Brig-Gen KD Mangope, director of corporate communication at the SAAF, said last month that three fighters would be operational at the start of pilot training.

Preparatory training for aircrew is due to begin only this month in Sweden, where the aircraft are manufactured.

Flight training will begin in October this year with completion only in April next year.

However, the SAAF has only 20 operational fighter pilots and four trainees to train.

Brig-Gen Pierre du Plessis, the SAAF's director of combat services, said yesterday the air force did have enough pilots and technicians, though limited, to begin flying operations.

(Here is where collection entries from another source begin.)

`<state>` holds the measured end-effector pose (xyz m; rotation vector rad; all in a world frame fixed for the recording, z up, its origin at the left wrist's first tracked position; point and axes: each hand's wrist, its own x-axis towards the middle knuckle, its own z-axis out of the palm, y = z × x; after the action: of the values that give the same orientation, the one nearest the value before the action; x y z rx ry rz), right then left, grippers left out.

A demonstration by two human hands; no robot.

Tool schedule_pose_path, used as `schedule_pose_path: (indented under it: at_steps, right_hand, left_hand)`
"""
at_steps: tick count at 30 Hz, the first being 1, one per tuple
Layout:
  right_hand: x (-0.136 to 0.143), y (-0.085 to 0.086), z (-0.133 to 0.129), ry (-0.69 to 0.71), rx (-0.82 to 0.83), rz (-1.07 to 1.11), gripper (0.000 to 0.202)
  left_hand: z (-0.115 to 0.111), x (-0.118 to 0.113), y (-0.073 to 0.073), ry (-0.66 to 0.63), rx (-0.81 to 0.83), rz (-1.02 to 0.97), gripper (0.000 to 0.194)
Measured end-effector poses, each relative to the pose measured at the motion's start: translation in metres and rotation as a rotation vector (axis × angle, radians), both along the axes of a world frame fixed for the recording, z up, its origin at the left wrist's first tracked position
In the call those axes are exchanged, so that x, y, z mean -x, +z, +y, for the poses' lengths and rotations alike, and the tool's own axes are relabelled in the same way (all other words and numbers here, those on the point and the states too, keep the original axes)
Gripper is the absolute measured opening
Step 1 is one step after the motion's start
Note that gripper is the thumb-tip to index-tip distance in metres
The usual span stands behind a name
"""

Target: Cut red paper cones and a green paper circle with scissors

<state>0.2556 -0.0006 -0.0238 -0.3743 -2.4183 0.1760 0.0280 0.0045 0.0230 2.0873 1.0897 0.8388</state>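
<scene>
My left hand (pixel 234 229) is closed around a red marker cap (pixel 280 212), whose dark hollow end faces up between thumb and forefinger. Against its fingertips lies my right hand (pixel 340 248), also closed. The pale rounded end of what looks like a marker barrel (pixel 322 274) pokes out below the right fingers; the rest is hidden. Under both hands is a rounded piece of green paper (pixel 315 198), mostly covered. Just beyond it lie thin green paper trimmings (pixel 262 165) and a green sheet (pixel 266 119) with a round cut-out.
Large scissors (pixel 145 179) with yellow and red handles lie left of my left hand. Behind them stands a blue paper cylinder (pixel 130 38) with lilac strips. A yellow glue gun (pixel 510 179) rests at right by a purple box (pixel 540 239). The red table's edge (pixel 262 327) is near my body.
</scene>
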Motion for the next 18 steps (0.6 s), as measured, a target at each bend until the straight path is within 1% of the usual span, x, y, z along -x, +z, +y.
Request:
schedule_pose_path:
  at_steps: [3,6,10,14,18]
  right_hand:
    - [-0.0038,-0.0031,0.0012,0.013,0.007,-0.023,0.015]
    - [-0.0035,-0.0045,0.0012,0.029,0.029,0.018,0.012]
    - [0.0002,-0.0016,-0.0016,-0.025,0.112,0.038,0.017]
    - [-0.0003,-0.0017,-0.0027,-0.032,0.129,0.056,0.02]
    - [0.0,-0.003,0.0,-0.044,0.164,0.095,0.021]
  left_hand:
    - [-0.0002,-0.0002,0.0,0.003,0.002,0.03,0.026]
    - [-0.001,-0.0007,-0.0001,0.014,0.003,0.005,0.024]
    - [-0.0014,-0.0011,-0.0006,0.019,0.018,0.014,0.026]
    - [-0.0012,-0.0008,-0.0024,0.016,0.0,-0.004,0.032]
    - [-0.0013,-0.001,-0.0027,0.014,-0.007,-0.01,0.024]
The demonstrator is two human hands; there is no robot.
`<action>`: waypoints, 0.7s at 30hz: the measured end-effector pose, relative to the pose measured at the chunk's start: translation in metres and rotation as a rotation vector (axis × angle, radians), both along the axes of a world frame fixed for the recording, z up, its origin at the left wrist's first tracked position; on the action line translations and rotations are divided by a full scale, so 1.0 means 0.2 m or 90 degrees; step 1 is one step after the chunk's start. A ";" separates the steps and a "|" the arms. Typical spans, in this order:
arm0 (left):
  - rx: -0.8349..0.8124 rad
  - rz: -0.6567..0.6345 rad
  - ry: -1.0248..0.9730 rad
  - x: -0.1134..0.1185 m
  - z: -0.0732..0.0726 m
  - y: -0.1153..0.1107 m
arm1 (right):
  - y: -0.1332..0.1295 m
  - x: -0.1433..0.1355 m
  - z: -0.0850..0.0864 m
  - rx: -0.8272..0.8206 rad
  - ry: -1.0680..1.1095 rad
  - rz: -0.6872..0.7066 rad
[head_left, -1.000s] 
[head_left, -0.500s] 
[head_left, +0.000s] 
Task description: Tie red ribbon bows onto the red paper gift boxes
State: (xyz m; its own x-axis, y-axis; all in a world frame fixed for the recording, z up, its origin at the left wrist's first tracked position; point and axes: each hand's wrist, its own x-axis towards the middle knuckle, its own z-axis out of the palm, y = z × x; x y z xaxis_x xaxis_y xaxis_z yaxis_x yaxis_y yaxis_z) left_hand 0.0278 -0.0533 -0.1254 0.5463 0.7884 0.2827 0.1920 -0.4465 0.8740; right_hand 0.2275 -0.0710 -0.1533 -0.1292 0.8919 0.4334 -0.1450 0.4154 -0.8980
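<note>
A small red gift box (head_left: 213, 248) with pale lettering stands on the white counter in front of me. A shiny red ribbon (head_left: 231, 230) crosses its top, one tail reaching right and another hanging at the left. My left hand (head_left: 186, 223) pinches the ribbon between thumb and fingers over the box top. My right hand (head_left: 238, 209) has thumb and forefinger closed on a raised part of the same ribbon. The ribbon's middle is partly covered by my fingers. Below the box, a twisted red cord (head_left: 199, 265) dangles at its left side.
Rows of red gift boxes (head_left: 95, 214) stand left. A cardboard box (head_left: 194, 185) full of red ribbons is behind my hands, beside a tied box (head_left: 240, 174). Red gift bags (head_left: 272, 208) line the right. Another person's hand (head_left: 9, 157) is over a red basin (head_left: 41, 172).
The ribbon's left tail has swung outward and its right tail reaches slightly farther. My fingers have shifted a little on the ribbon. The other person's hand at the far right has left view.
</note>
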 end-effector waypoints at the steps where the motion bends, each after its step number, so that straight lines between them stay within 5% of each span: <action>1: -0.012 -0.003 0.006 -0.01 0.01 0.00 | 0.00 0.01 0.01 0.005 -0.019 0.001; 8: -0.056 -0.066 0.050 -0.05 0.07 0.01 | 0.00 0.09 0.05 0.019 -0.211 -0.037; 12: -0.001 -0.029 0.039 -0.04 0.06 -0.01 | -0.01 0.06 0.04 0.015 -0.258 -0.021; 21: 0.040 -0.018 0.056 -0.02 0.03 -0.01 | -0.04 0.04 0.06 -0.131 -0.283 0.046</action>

While the SAAF has taken ownership of 23 of the 24 Hawk trainer aircraft, which could be used in an operational capacity, they could be used only in subsonic and low-threat scenarios, Du Plessis said. He declined to disclose the number of pilots rated to fly the Hawks.

In response to a question in Parliament by Freedom Front Plus MP Pieter Groenewald, Defence Minister Mosiuoa Lekota said on Wednesday that overall the SAAF had lost 91 pilots and 822 technicians in the past three years.

"It is clear that the air force is busy collapsing," said Groenewald, the Freedom Front Plus chief spokesman on defence. "Apart from the concern about the pilots, the true crisis is the huge number of technicians which have been lost. Without technicians, aeroplanes cannot be maintained or flown. This is also one of the main reasons why the Cheetah fighter jets were phased out four years earlier than originally planned."

The Cheetah was supposed to have been phased out by 2012 by which stage all 26 Gripens would have been delivered and declared operational.